#### What this task involves:
Beginning with the first line of the data below, extract each line up to and including the one containing "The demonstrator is". Copy them exactly and add nothing.

#### Dataset section:
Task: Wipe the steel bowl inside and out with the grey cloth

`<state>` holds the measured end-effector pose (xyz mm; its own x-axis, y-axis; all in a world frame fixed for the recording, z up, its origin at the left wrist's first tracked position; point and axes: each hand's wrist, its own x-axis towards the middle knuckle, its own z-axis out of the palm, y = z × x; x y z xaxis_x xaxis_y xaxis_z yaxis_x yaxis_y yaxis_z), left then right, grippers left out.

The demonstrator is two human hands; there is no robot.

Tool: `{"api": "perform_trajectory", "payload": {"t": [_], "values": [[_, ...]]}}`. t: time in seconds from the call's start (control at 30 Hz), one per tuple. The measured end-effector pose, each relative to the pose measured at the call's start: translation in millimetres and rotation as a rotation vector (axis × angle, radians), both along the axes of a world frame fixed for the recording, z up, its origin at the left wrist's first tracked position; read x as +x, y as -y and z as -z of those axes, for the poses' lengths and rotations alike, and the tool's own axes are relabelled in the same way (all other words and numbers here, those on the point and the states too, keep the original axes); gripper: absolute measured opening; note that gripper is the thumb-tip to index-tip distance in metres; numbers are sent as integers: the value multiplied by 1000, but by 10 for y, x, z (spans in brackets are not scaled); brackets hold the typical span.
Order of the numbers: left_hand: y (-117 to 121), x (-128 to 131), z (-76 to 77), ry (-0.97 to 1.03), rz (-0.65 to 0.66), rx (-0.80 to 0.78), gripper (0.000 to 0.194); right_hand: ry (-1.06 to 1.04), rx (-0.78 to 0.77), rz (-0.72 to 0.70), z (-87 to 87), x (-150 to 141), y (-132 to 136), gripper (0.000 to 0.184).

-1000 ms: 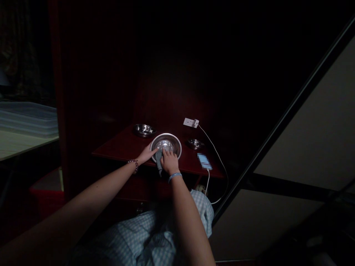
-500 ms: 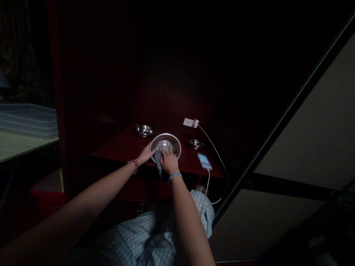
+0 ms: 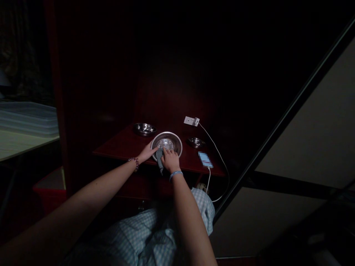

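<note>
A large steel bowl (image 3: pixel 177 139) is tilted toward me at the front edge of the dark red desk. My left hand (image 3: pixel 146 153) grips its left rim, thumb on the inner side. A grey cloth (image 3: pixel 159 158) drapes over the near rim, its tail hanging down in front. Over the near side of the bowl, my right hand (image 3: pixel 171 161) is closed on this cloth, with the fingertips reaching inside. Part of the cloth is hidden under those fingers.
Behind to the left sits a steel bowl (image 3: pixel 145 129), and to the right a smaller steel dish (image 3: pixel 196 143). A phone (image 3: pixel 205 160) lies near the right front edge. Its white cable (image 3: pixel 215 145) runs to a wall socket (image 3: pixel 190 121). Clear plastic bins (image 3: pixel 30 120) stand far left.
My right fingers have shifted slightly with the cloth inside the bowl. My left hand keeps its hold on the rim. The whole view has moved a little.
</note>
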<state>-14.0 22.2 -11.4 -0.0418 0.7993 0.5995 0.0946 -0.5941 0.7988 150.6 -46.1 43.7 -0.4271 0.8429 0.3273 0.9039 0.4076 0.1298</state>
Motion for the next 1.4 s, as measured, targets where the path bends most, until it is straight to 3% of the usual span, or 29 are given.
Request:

#### Solution:
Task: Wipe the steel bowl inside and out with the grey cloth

`<state>` holds the measured end-effector pose (xyz mm; its own x-axis, y-axis; all in a world frame fixed for the recording, z up, its origin at the left wrist's first tracked position; point and axes: each hand's wrist, its own x-axis towards the middle knuckle, its own z-axis out of the palm, y = z × x; x y z xaxis_x xaxis_y xaxis_z yaxis_x yaxis_y yaxis_z), left then right, grippers left out.

The demonstrator is two human hands; there is no robot.

The exercise ends with this answer.